The use of streamlines tractography in subject space for quantification is inevitably going to introduce a lot of unwanted variability. The primary question I would ask from an experimental design perspective is whether or not FBA can be used to assess the pathway of interest, as opposed to using tractography / SIFT to assess the connection of interest.

I see that some streamlines follow non-plausible pathway through anterior pons. I would like to filter out these streamlines.

Would not this step violate rationale behind SIFT/introduce any unwanted bias to the results?

It’s reasonable to remove streamlines from a whole-brain tractogram that are considered false positives due to some other criteria prior to SIFT. What is not permissible is removal of entire macroscopic bundles prior to SIFT. Fundamentally, it must be reasonable that the FOD field can be fully explained by those streamlines present in the tractogram. If only a subset of the fibres contributing to the diffusion signal in a fixel are present within the tractogram, then SIFT/SIFT2 will erroneously boost the contributions of those streamlines that do traverse that fixel, in an attempt to explain the magnitude of the diffusion signal.

Rob


#3

I did a test on small subset (approx 10 subjects) and coefficients of variation of sum of weights in both standard whole-brain post-SIFT2 and combined whole-braint + targetted post-SIFT2 approaches are similarly bad = about 100%.

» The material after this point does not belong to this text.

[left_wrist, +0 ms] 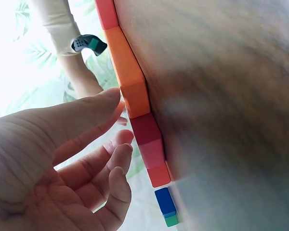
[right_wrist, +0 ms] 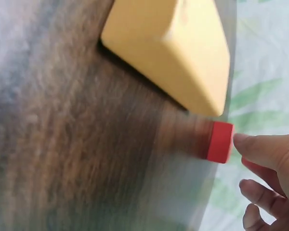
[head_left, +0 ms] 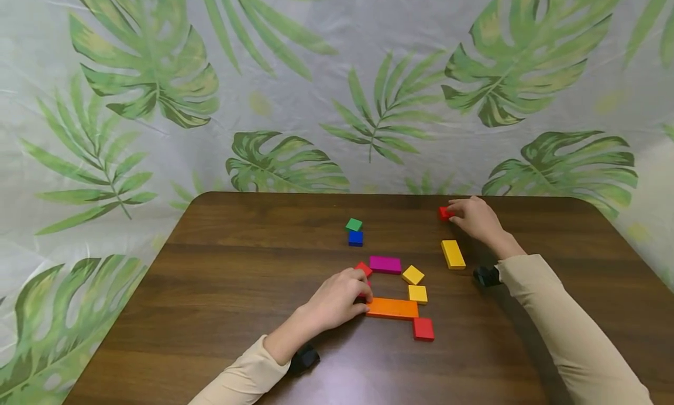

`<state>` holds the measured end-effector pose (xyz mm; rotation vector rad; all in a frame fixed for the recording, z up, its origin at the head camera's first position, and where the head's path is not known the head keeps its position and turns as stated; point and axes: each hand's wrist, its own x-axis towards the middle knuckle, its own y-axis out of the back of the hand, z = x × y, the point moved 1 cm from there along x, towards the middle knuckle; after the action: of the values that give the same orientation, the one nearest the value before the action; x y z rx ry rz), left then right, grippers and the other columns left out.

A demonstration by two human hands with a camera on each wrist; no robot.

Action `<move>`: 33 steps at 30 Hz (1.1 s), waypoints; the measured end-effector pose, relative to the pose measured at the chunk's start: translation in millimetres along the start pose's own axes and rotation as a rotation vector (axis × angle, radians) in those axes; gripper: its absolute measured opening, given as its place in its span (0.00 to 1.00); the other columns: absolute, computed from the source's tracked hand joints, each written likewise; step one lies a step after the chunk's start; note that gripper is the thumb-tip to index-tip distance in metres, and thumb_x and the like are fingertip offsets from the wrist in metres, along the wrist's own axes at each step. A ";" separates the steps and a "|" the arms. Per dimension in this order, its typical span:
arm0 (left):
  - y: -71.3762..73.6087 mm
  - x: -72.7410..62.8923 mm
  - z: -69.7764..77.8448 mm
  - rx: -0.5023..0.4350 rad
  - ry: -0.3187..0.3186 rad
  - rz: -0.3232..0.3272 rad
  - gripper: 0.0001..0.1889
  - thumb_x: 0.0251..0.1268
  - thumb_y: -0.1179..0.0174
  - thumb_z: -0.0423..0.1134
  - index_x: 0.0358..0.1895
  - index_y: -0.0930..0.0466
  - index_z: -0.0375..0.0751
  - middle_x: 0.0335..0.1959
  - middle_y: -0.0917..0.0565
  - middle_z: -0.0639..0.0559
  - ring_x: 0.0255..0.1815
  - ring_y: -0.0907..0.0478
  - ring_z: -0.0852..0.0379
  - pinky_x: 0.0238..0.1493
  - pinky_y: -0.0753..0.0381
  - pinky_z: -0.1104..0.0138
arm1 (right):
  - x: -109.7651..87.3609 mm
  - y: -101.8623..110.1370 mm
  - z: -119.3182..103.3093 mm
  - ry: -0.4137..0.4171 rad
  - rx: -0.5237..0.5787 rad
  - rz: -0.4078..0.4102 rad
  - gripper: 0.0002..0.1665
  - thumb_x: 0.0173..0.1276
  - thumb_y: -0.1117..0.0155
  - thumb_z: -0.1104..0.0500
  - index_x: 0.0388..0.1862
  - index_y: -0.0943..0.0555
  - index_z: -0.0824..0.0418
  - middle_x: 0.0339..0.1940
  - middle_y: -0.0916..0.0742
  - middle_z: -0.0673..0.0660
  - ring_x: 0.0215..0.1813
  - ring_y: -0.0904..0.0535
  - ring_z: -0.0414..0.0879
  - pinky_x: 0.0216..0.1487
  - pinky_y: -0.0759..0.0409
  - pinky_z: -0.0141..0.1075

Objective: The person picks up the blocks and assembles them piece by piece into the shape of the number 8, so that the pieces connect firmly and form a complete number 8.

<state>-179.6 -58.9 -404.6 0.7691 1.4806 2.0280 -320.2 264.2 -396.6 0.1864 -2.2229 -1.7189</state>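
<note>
On the table, my left hand (head_left: 339,298) is at the left end of a long orange block (head_left: 392,308). In the left wrist view its thumb meets the edge of that block, and the other fingers bend loosely beside the red blocks (left_wrist: 151,147). Those red blocks are partly covered by the hand in the head view. Far right, my right hand (head_left: 476,220) reaches to a small red block (right_wrist: 220,142) resting on the table. The thumb tip is at the block; the fingers are loosely bent. A yellow rectangular block (head_left: 453,254) lies nearer.
A magenta block (head_left: 385,264), two small yellow blocks (head_left: 418,294) and a red square block (head_left: 423,329) lie around the orange one. Farther back, a green block (head_left: 354,224) sits behind a blue block (head_left: 356,238). A leaf-patterned cloth (head_left: 295,100) hangs behind the table.
</note>
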 end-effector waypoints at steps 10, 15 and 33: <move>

I am quite confused here. Not sure I understand the terminologic difference (pathway vs connection) but mainly the offer of FBA for this study case what is confusing me.

My understanding was that if there is a hypothesis on a connectivity of specific pathway which can be defined by starting and ending gray matter mask(s) (which I think is my case), then individual tracking, SIFT2 and sum of the weights of the streamlines connecting nodes of interest is always the method of choice.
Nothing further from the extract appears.